You are very courageous to do the right and kind and loving thing for Sadie. May she rest in peace and your good memories comfort you.


----------



## glorybeecosta (Nov 11, 2014)

Oh my so sorry for you but she is in peace now


----------



## PixieSis (Aug 18, 2015)

I am so very sorry for your loss. Someone posted that many of us reading this will be misty eyed and I am one for sure. It's so very, very hard to lose them.


----------



## zooeysmom (Jan 3, 2014)

I'm so sorry, Coco :'( I am in tears for your loss of Sadie and Suzy's loss of her Tucker too. Your post was so beautiful. Sadie was extremely blessed to have you and your mom help her to pass on so peacefully. Hugs and love to you <3


----------



## galofpink (Mar 14, 2017)

Sorry to hear about Sadie's trip to the other side. You were strong for your pet and made the right decision. May you be comforted in this time of grief.


----------



## Muggles (Mar 14, 2015)

Very sorry to hear this. Thinking of you.


----------



## Mfmst (Jun 18, 2014)

Deepest condolences on your loss. It’s the kindest, most unselfish thing we can do for our dogs and one of the hardest. Texas-sized hugs to you and your mom.


----------



## Suzysue (Feb 3, 2016)

Giant hug.....


----------



## Asta's Mom (Aug 20, 2014)

Sadie was loved - peace in your heart.


----------



## fjm (Jun 4, 2010)

I am so sorry for your loss. She was a fortunate dog to have humans with the courage to give her such a kind and gentle passing.


----------



## Coco86 (Oct 23, 2014)

Thank you everyone for your words of love and support. They mean so much. Thank you for the reassurance that we were doing the right thing. I’m still struggling with that, with whether we did it too soon. But we knew we didn’t want to wait until she was so sick that she was suffering more. A week ago she started refusing to eat her canned Renal Support food.
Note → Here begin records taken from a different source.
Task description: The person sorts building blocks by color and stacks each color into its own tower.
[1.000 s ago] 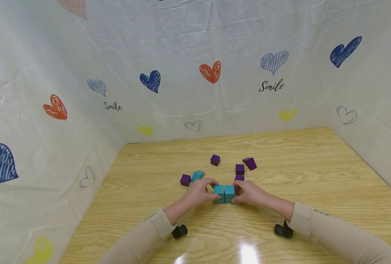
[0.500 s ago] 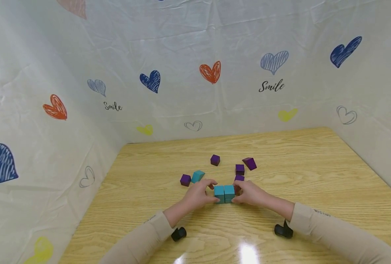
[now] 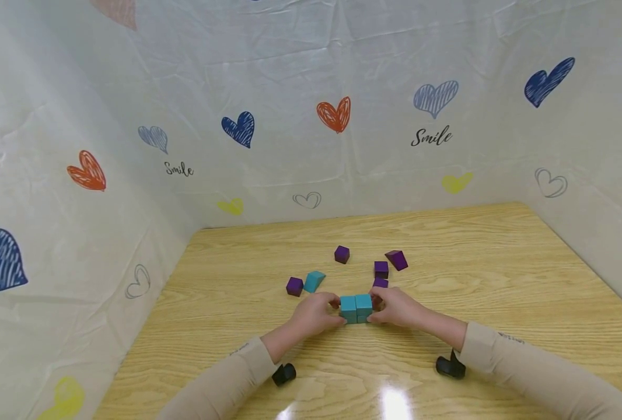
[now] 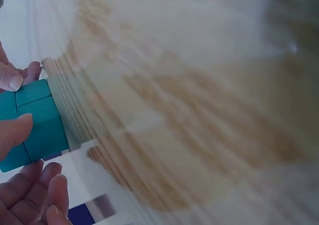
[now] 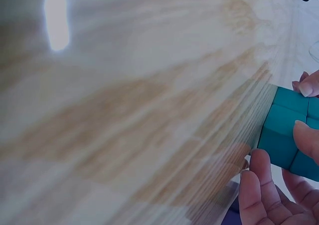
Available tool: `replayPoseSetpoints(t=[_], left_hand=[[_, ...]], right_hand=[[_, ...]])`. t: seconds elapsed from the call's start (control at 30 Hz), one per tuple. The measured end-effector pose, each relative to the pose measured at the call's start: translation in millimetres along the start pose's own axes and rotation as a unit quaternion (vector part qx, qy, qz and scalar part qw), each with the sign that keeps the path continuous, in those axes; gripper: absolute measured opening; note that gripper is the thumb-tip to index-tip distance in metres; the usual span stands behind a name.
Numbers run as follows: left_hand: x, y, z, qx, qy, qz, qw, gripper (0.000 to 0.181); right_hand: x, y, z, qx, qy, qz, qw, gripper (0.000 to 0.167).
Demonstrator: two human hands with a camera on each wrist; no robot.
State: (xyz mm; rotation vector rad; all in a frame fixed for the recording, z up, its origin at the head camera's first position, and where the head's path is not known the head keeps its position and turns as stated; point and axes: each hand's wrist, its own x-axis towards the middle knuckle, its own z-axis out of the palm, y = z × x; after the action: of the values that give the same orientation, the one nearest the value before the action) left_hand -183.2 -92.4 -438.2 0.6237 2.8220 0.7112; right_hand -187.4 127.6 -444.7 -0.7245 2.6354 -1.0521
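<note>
Right now, several teal blocks are standing on the bench in two columns set side by side, roughly midway between the left and right edges and well apart from the far edge. The left hand is pinching them at their left side, its thumb touching the front and its other fingers curling toward the back; the right hand is likewise gripping their right side between thumb and fingers. Just behind the right hand, a partly hidden purple cube is sitting near a second purple cube, and a purple wedge is lying toward the right edge from them. Behind the left hand, a teal wedge is lying just beside a third purple cube, which is sitting nearer the left edge. A fourth purple cube is resting closer to the far edge, between these two groups. Farther out, black devices are showing beside the beige sleeves, and beyond the far edge a white sheet is displaying printed hearts.
</note>
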Motion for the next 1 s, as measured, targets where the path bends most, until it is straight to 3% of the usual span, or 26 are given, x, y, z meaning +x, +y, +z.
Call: replayPoseSetpoints(t=[0.37,0.63,0.87,1.0], left_hand=[[-1.1,2.0,-2.0,0.003,-0.006,-0.008,0.9999,0.032],[-1.5,2.9,-3.1,0.003,-0.010,-0.021,0.9997,0.032],[-1.7,3.8,-5.2,0.003,-0.014,-0.028,0.9995,0.044],[0.8,2.7,-17.4,0.035,0.013,-0.017,0.9991,0.037]], right_hand=[[-0.5,-1,-1,-0.007,-0.002,-0.011,0.9999,0.037],[0.4,-2,-1,-0.015,-0.004,-0.013,0.9998,0.028],[0.6,-2,0,-0.019,-0.003,-0.014,0.9997,0.026],[-0.3,-3,-2,-0.018,-0.005,-0.009,0.9998,0.032]])
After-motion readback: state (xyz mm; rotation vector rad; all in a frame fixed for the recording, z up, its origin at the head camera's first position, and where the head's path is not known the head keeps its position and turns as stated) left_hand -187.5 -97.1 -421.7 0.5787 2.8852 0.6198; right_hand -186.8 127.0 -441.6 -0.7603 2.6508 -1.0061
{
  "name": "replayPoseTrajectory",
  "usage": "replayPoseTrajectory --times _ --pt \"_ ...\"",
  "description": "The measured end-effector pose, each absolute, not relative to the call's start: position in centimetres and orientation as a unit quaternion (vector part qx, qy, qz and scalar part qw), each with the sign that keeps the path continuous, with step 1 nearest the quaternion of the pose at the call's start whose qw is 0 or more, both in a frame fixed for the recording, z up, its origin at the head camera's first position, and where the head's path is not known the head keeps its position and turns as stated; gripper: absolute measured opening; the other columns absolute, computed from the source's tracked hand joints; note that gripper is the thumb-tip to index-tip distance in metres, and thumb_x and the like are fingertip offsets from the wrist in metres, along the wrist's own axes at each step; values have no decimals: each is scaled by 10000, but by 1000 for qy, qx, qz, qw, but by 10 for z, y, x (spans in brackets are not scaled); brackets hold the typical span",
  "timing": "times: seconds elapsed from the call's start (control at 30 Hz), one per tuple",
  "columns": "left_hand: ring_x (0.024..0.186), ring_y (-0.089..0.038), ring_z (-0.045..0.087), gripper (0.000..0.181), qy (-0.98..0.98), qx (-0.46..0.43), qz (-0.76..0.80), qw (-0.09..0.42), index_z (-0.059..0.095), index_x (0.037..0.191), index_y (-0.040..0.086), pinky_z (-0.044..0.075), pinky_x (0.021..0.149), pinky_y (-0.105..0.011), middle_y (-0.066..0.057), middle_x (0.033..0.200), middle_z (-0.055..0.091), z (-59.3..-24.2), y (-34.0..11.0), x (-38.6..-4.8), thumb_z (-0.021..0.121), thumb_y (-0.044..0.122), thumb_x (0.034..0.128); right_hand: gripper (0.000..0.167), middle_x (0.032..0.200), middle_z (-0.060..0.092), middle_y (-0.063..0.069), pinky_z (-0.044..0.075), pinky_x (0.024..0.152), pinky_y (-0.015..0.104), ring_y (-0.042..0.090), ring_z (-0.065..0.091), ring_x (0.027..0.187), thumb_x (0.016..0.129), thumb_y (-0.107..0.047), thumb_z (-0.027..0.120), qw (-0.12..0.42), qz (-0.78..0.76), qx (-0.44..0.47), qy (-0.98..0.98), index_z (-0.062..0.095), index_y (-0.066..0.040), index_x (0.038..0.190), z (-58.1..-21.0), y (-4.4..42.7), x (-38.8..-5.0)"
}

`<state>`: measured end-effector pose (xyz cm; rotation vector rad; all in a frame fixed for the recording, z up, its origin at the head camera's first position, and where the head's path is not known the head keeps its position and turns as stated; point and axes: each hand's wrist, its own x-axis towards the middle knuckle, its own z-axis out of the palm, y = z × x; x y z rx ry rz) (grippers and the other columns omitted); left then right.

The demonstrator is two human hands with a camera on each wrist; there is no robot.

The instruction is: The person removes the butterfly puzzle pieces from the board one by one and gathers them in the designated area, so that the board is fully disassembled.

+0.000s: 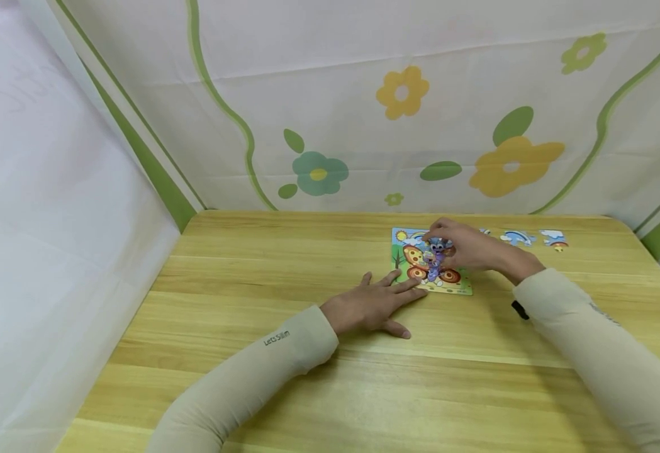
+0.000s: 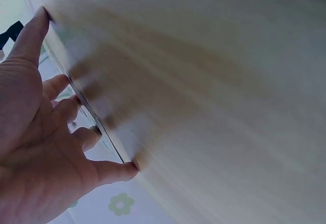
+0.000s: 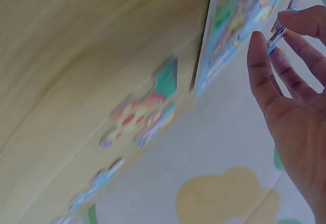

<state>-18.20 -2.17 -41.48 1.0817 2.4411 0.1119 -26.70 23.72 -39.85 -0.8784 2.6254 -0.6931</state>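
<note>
A jigsaw puzzle board [image 1: 462, 287] with a colourful butterfly picture lies near the back of the table. My left hand [image 1: 368, 306] is spread flat, its fingertips on the board's left and front edge and the thumb on the wood. In the left wrist view, the fingers [image 2: 114, 172] look fairly straight. Over the board, my right hand [image 1: 468, 246] pinches a puzzle piece [image 3: 276, 36] between thumb and fingertips, raised off the picture in the right wrist view. The piece is tilted edge-on there, so its print is hard to read.
Loose puzzle pieces lie right of the board along the table's back edge, among them a rainbow piece [image 1: 518, 238] and a cloud piece [image 1: 554, 239]. A red-and-yellow piece [image 3: 135, 117] lies nearer the board. A flower-printed curtain [image 1: 352, 126] hangs behind the table [image 1: 250, 251].
</note>
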Motion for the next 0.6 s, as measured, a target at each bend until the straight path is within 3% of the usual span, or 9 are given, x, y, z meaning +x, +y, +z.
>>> replayPoseTrajectory --times 0.2,0.6 --pt "1659 -248 -16 861 888 395 40 234 110 1697 361 151 1270 -685 134 1778 12 -415 -22 -181 556 615 1006 616 1438 484 241 581 764 287 320 617 1097 840 129 640 130 -256 -287 914 560 58 1446 -390 263 -264" --pt "1661 -250 -7 862 889 396 31 228 111 1699 352 160 1272 -678 125 1781 27 -414 -20 -180 557 611 1008 587 1401 504 261 576 712 242 315 670 1029 820 138 687 91 -236 -260 932 588 59 1393 -391 328 -256"
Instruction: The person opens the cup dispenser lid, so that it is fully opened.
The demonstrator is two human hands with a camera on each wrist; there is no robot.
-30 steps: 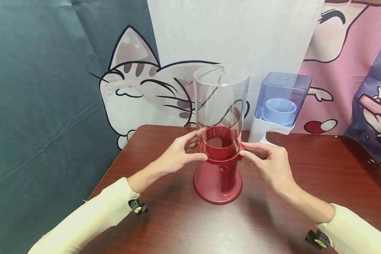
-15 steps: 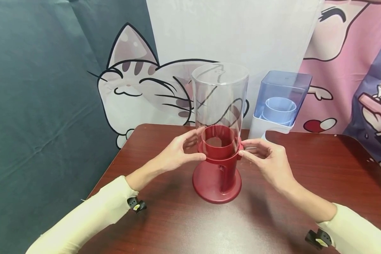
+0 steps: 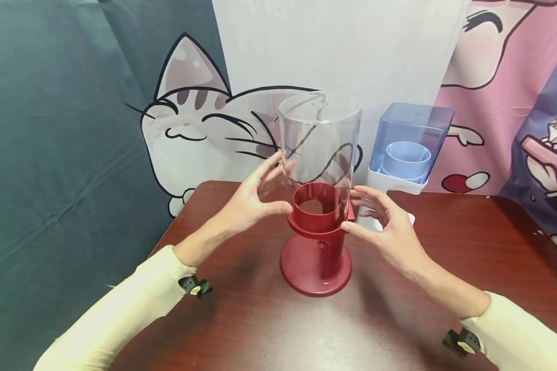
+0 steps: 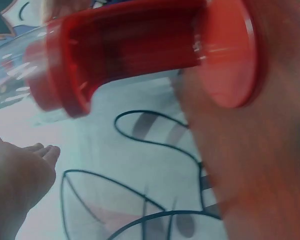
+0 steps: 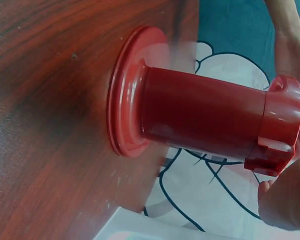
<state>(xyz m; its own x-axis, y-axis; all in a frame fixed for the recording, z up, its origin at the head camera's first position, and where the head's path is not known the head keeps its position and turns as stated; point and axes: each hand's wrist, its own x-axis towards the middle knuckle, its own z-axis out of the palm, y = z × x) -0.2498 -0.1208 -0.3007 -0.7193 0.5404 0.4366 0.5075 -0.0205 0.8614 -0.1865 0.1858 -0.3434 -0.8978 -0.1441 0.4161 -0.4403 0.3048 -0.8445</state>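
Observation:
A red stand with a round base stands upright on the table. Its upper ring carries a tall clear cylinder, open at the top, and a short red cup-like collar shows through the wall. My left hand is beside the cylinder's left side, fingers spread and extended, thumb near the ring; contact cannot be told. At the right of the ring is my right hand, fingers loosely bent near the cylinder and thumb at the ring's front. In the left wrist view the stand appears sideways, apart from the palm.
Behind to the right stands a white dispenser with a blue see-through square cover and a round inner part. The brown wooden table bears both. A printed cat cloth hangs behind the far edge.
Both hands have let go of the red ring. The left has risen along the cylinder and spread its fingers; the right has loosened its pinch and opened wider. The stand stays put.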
She stopped eating th3 dry kibble in January. She wanted the food our other dogs eat, so we started letting her eat it when she refused the renal food all together. She was moping around the house looking tired and weak. She could no longer jump onto her favorite beds, due to the tendons in her legs weakening, so for the last year she slept in her dogbed on the floor. She was starting to hate the renal diet, and despite the medications her kidney levels continued to rise. The little signs were adding up. She was sicker than she let on. But in the end, she laid there so calm, lett8ng Mom and I hug her. 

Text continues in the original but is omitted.